Blob Blame History Raw
From 58056f77502f3567b760c9a8fc8d2e9081515b2d Mon Sep 17 00:00:00 2001
From: Shakeel Butt <shakeelb@google.com>
Date: Fri, 5 Nov 2021 13:37:44 -0700
Subject: [PATCH] memcg, kmem: further deprecate kmem.limit_in_bytes
Git-commit: 58056f77502f3567b760c9a8fc8d2e9081515b2d
Patch-mainline: v5.16-rc1
References: bsc#1206896

mhocko@suse.com:
I am referencing bsc#1206896 although this is not a fix for the reported
CVE. Kmem accounting has never been supported so this patch disables the
feature altogether which also removes the only (remotely) potential
attack vector.

The deprecation process of kmem.limit_in_bytes started with the commit
0158115f702 ("memcg, kmem: deprecate kmem.limit_in_bytes") which also
explains in detail the motivation behind the deprecation.  To summarize,
it is the unexpected behavior on hitting the kmem limit.  This patch
moves the deprecation process to the next stage by disallowing to set
the kmem limit.  In future we might just remove the kmem.limit_in_bytes
file completely.

[akpm@linux-foundation.org: s/ENOTSUPP/EOPNOTSUPP/]
[arnd@arndb.de: mark cancel_charge() inline]
  Link: https://lkml.kernel.org/r/20211022070542.679839-1-arnd@kernel.org

Link: https://lkml.kernel.org/r/20211019153408.2916808-1-shakeelb@google.com
Signed-off-by: Shakeel Butt <shakeelb@google.com>
Signed-off-by: Arnd Bergmann <arnd@arndb.de>
Acked-by: Roman Gushchin <guro@fb.com>
Acked-by: Michal Hocko <mhocko@suse.com>
Reviewed-by: Muchun Song <songmuchun@bytedance.com>
Cc: Vasily Averin <vvs@virtuozzo.com>
Cc: Johannes Weiner <hannes@cmpxchg.org>
Signed-off-by: Andrew Morton <akpm@linux-foundation.org>
Signed-off-by: Linus Torvalds <torvalds@linux-foundation.org>

---
 Documentation/cgroup-v1/memory.txt |    8 ++------
 mm/memcontrol.c                    |    3 ++-
 2 files changed, 4 insertions(+), 7 deletions(-)

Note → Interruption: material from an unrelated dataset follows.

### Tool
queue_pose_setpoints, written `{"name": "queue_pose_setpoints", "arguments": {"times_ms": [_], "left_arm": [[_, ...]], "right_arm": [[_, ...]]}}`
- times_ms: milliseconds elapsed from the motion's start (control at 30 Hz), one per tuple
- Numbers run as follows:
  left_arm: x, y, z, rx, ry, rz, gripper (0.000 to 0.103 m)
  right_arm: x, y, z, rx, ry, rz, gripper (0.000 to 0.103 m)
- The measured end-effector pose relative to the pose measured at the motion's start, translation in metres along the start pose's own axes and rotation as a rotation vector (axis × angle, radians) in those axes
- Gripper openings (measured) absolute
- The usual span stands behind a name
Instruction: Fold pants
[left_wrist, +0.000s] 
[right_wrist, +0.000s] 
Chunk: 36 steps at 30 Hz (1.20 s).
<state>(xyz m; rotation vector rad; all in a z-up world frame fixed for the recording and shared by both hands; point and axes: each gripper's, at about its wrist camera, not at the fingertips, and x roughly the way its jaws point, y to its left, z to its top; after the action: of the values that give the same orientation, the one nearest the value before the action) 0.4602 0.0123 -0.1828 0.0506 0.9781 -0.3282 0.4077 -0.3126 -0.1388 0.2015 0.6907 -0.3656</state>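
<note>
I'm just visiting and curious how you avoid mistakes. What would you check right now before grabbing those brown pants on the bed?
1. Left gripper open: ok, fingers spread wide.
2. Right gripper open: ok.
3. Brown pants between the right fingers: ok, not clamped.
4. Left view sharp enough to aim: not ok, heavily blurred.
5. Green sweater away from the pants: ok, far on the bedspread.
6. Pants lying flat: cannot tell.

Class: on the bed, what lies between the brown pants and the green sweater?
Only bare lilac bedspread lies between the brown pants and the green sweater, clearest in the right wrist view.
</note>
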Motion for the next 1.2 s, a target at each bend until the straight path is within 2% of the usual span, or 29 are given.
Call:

--- a/Documentation/cgroup-v1/memory.txt
+++ b/Documentation/cgroup-v1/memory.txt
@@ -78,7 +78,8 @@ Brief summary of control files.
  memory.oom_control		 # set/show oom controls.
  memory.numa_stat		 # show the number of memory usage per numa node
 
- memory.kmem.limit_in_bytes      # set/show hard limit for kernel memory
+ memory.kmem.limit_in_bytes          This knob is deprecated and writing to
+                                     it will return -ENOTSUPP.
  memory.kmem.usage_in_bytes      # show current kernel memory allocation
  memory.kmem.failcnt             # show the number of kernel memory usage hits limits
  memory.kmem.max_usage_in_bytes  # show max kernel memory usage recorded
@@ -462,11 +463,6 @@ About use_hierarchy, see Section 6.
   Because rmdir() moves all pages to parent, some out-of-use page caches can be
   moved to the parent. If you want to avoid that, force_empty will be useful.
 
-  Also, note that when memory.kmem.limit_in_bytes is set the charges due to
-  kernel pages will still be seen. This is not considered a failure and the
-  write will still return success. In this case, it is expected that
-  memory.kmem.usage_in_bytes == memory.usage_in_bytes.
-
   About use_hierarchy, see Section 6.
 
 5.2 stat file
--- a/mm/memcontrol.c
+++ b/mm/memcontrol.c
@@ -3041,7 +3041,8 @@ static ssize_t mem_cgroup_write(struct k
 			ret = mem_cgroup_resize_memsw_limit(memcg, nr_pages);
 			break;
 		case _KMEM:
-			ret = memcg_update_kmem_limit(memcg, nr_pages);
+			/* kmem.limit_in_bytes is deprecated. */
+			ret = -EOPNOTSUPP;
 			break;
 		case _TCP:
 			ret = memcg_update_tcp_limit(memcg, nr_pages);